Catherynne M. Valente


  “But if I keep my tentacles, I will one day forget how shamefully I insulted the Queen—I mean, the Engineer! I will do it again! I must be reminded!” wailed the Octopus Assassin.

  “Good! Wonderful!” September cried. “Insult away!” She felt very silly all of the sudden. Her cheeks burned. All their subterfuge and careful creeping and they could just have told everyone she was the Queen and had their pick of Mumkeep’s plunder! Now she had a tattoo and might possibly be married when all she had to say was I’m the Queen, give me what I want.

  That’s all right, my girl. Don’t fret. Power is a coat that’s always too small. It takes time to wear it in, to feel like it’s really yours, to fill up the pockets with your own lint and house keys and slips of right and wrong with cat’s fur hanging off them. And for people with hearts as quick and raw and hungry as September’s, that coat will never fit quite right.

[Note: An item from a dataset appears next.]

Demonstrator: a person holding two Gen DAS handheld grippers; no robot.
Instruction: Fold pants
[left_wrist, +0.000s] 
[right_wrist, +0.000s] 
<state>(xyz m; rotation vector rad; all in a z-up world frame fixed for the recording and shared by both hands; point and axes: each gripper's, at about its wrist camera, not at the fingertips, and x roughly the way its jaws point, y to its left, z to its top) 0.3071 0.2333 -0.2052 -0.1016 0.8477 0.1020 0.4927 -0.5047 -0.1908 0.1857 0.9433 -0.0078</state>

  “If you’ll excuse me,” said the Blue Wind, tapping a wrist with no watch on it. “I’m rather busy with a rabid cloudicorn just now, so if we could speed things along, that’d be swell, thanks. Another heist or two and I’ll have the Heart in my hands.”

  “You’re lying,” September said hopefully. Could they be so far off track? No, no, there was something important here. There had to be. The Blue Wind winked at her and shrugged. I might be. I might be Queen already.

  Cutty Soames stomped his foot twice, and then again, as doing anything only twice always left him feeling unfinished. “Name the weapons, you half-boiled robin’s egg! By lime and vinegar, I’ve met doldrums quicker than you.”

  The Blue Wind stroked the ends of her azure hair and thought. She took her time, but only because she knew it galled everyone something fierce. She’d chosen before Cutty called her an egg. Just after the octopus called the Coblynow’s beloved robber’s paradise, Port Pelerine, by the perfectly delicious name of Snotropolis.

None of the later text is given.